When did you first become interested in audio conversion?

When it comes to audio conversion, I had a lot of freedom in a couple of areas. One is that the absolute maximum peak level is not that critical. Usually you have some type of volume control anyway! You let the user change it so absolute maximum is not that critical. Also, the DC offset is not all that critical either (relative to many other applications). But audio conversion tends to be extremely demanding because of the dynamic range. The ear hears a very huge dynamic range. If you agree that a person can hear a 120 dB range — 1,000,000:1 range when you use common numbers instead of dB — then you can understand that the ear is extremely demanding. It was a big fight to get more and more dynamic range because the early converters were weak in that department — it was a struggle to get 16 bits. The other challenge is to achieve ultra low distortions. So I got interested in audio conversion because it was about music. I'm a musician and I play music every day. So here it was: an opportunity to combine what I like doing a lot, which is design, with another thing I like a lot, which is music.

Without getting too scientific about it, explain briefly what A/D and D/A converters are actually doing in the signal path.

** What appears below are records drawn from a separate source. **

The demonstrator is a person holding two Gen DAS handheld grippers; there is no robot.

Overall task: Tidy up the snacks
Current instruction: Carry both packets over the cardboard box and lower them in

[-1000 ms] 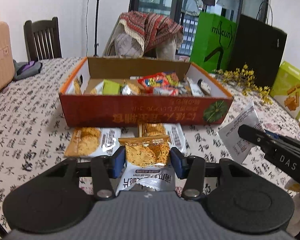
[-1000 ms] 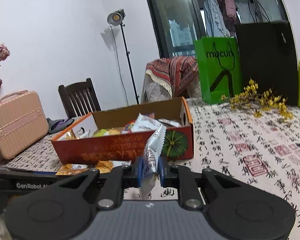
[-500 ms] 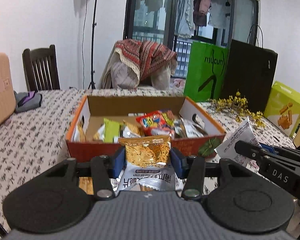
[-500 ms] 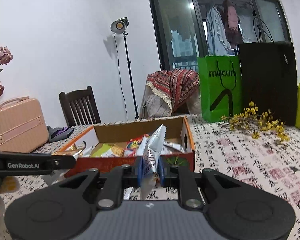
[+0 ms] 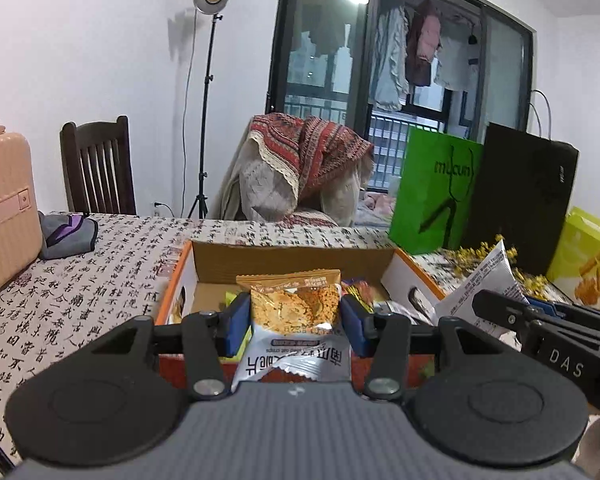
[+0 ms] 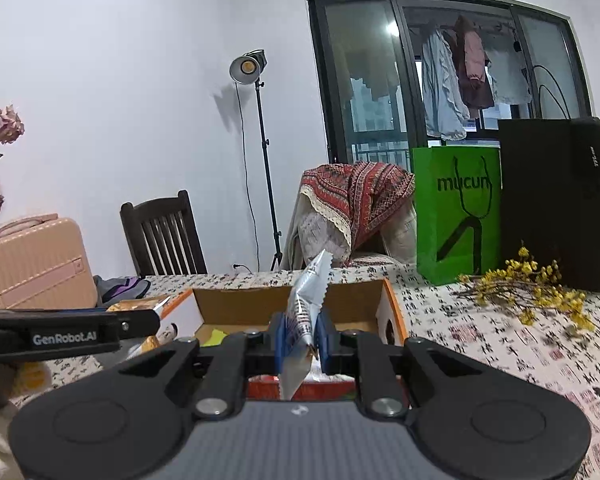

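Note:
My left gripper (image 5: 296,322) is shut on an orange-and-white crisps packet (image 5: 294,308) and holds it above the front wall of the open orange cardboard box (image 5: 292,258), which holds several snacks. My right gripper (image 6: 303,340) is shut on a silver-white snack packet (image 6: 306,304), held edge-on and upright over the same box (image 6: 284,306). The right gripper and its packet (image 5: 484,284) show at the right of the left wrist view. The left gripper's arm (image 6: 68,332) shows at the left of the right wrist view.
The table has a calligraphy-print cloth (image 5: 80,288). A pink suitcase (image 5: 4,208) and a grey pouch (image 5: 68,236) are at the left. A green bag (image 6: 456,212), a black bag (image 6: 556,200), yellow flowers (image 6: 528,284) and a yellow-green box (image 5: 588,260) stand at the right. Chairs stand behind.
Both grippers have risen and moved forward with their packets, from above the table in front of the box to over the box. The packets left on the table have dropped out of view.

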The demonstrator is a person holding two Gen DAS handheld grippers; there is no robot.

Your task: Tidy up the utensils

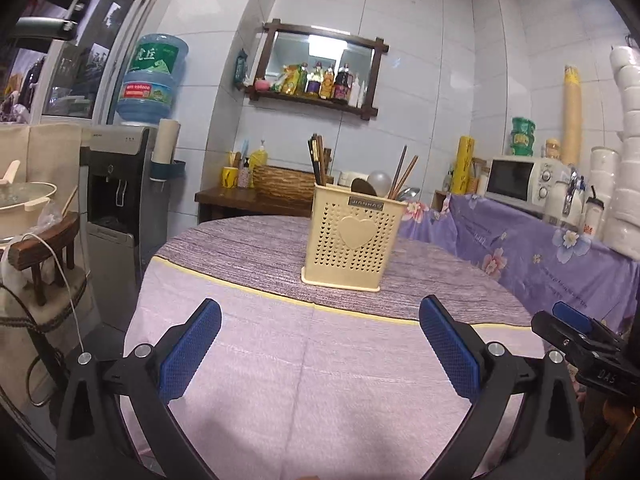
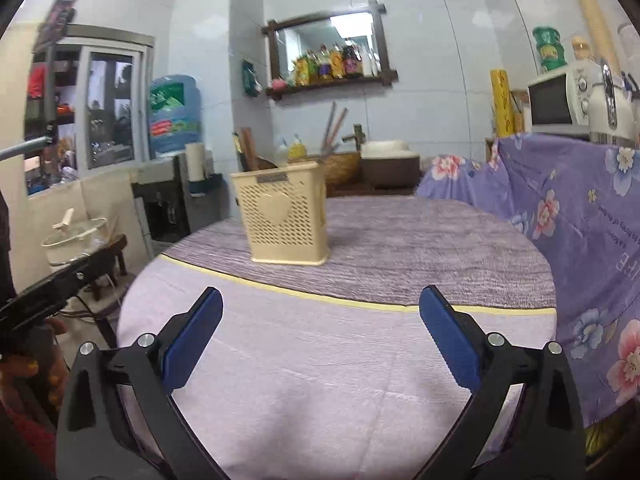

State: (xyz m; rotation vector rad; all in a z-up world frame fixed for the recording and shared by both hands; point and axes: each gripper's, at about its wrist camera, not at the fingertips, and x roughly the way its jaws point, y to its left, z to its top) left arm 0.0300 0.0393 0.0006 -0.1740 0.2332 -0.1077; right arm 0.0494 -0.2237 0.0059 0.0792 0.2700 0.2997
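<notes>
One cream utensil basket (image 1: pixel 352 238) toward table's (image 1: pixel 304 380) far edge, chopsticks (image 1: pixel 318 160) and spoons (image 1: pixel 378 184) upright inside, left gripper (image 1: pixel 320 344) and right gripper (image 2: pixel 322 340) both spread wide, empty, over near edge.

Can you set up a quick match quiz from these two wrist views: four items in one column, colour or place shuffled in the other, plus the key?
Items
1. utensil holder
2. water jug
3. microwave
4. left gripper

Descriptions
A. blue, upside down on the dispenser at the left
B. open and empty, above the pale near part of the tablecloth
C. cream, perforated, with a heart on its front, standing on the round table
D. white, on the counter draped in floral purple cloth at the right

Pairs: 1-C, 2-A, 3-D, 4-B
</notes>
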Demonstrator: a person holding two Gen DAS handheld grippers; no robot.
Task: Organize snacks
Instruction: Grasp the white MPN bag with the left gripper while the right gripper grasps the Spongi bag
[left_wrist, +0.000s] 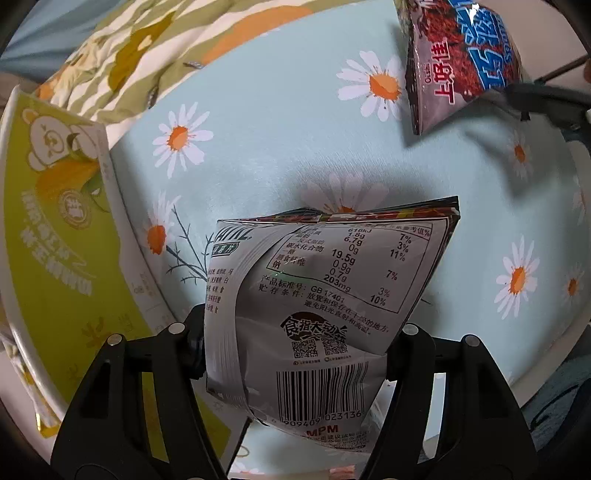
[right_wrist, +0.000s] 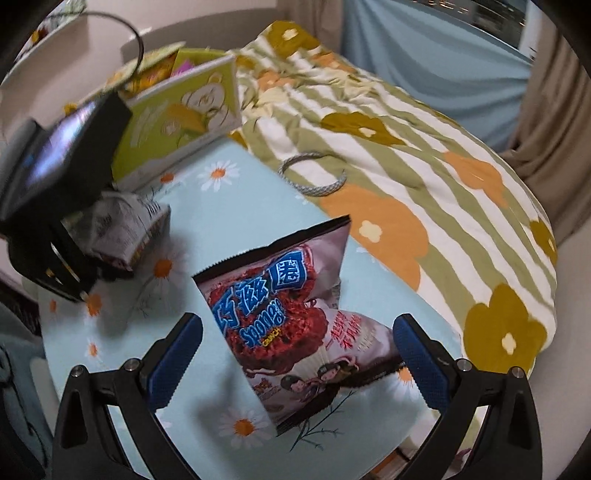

Outside of audio, we are living in a world that is basically analog. There will be some people that will argue that everything is quantized, but those people are physicists looking at dimensions that are so small that it's not anything we would normally relate to on a day-to-day basis. At the scale of what we deal with — for all practical purposes — sound is analog. If we vibrate strings, play a piano, a drum or flute we have analog signals. We are making a motion and the motion is not broken into little steps, it is a continuous motion. The sound is air pressure variation, which we convert to voltage with a microphone. If the signal is weak, we increase it with a mic pre. If we choose to stay in the analog world then we embed it into vinyl or tape. We then pick it up and convert it by taking an electric signal and converting it back to an air motion with devices like speakers or headphones. But there are some advantages to embedding the audio signal in a digital format: You can store digital on a hard drive or on a CD — the signal becomes a sequence of samples that you can send over the Internet easily; and it won't deteriorate much. In the case of an analog signal: if you smear it a little bit you've distorted it, altered it. If you send analog over a transmission line it will be changed because the line will distort it. With digital you have immunity to all that stuff. All you have to make sure of is that a zero will be recognized as a zero, and a one...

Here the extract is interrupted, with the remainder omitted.